Everything is empty where she is but where she wants to be is completely full. Is this necessary? Does she really want to be stuck doing this while her life slowly creeps away? The purgatory of time holds her in a seatbelt which satisfies the judgement of her inner panopticon. But she's tired of time. Tired of the wait. Tired of the weight she feels. The subjugation of the handless clock presses upon each second like meters traveling in and out of miles.
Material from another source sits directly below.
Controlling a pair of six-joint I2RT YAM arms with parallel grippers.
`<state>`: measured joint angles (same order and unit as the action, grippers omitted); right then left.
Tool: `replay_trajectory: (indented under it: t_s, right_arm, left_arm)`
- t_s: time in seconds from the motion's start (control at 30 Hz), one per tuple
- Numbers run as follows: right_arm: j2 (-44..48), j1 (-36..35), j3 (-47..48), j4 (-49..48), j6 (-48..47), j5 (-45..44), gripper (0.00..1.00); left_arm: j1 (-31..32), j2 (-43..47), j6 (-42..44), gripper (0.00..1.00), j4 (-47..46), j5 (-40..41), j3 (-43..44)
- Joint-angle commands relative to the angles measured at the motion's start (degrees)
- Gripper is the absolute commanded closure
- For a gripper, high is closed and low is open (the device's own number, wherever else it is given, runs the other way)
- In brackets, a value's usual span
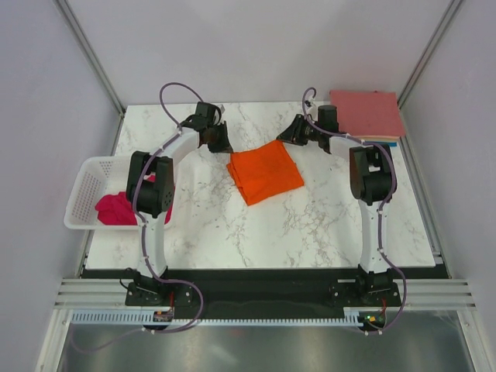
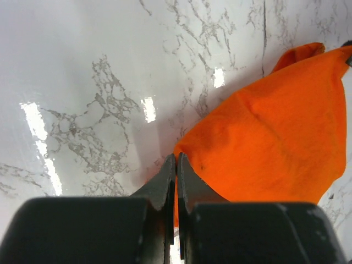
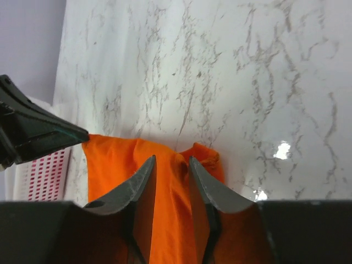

She thinks about speeding up and crashing the car into a wall or oncoming traffic while negotiating her body in a JG Ballard fashion; murdering herself at the point of climax.
Instead, she watches her lifeless ornament; a black crucifix on a shoestring. The cross dangles from the rear view mirror above the catafalque dashboard. She's not a believer, her faith is settled, but most of her passengers have been and are again. It's a symbol of a shibboleth which she hangs from a tiny noose for them and not for her. The judgement is a dead religion of resurrected resurrection, at least in this city and at the very least, in her mind. She doesn't know why the God or the Christ is popular again because no one is really saved from anything. Salvation is only salvation like the sweeping dust unknowingly exists as the present countenance of the dead past.
She looks at her face in the mirror. She watches her winter eyes and is always waiting for the spring which never seems to come. Waiting. Time. Driving around the block clockwise like a slowly tightening screw.
Memory grips. Tightens. Wrenches. Slows. Her foot presses down. The car speeds up. She remembers that her mother is waiting for her to get home and so she'll try to accommodate the intention after this particular pick up. Waiting. Hopefully. Maybe. It feels like she's been driving forever tonight. Hours seem just as eternal as seconds. It's hard to tell one category from the other anymore. She can't remember if she ever really could.
'You said you were proud of me when I left the life I had. The life that began so strict and stiff and eventually became worth living. You were proud when I decided to leave and join you. Proud that I finally followed through on something. Like I finished something. Did I? What did I finish? I'm here now in this place, this job, this loneliness. You're proud of me but I regret what I gave up to be here...forgive me mother, but why would you bother? I watched you. I listened to you and in the end, you destroyed me like destiny...this isn't what I really wanted. But there was no choice after I made my choice. Oh, mother, I miss him. I was wrong to leave him. Oh, God. Why did I have to fuck everything up like that.'
YOU ARE READING
The Epilogues and other short stories
General FictionThe bright lights have been witnessed for the last time. The world is ending. And yet, it's just another epilogue for Monica and Blair. Written for the lights herald the end contest. Now a collection of short stories and one shots. It's a work in p...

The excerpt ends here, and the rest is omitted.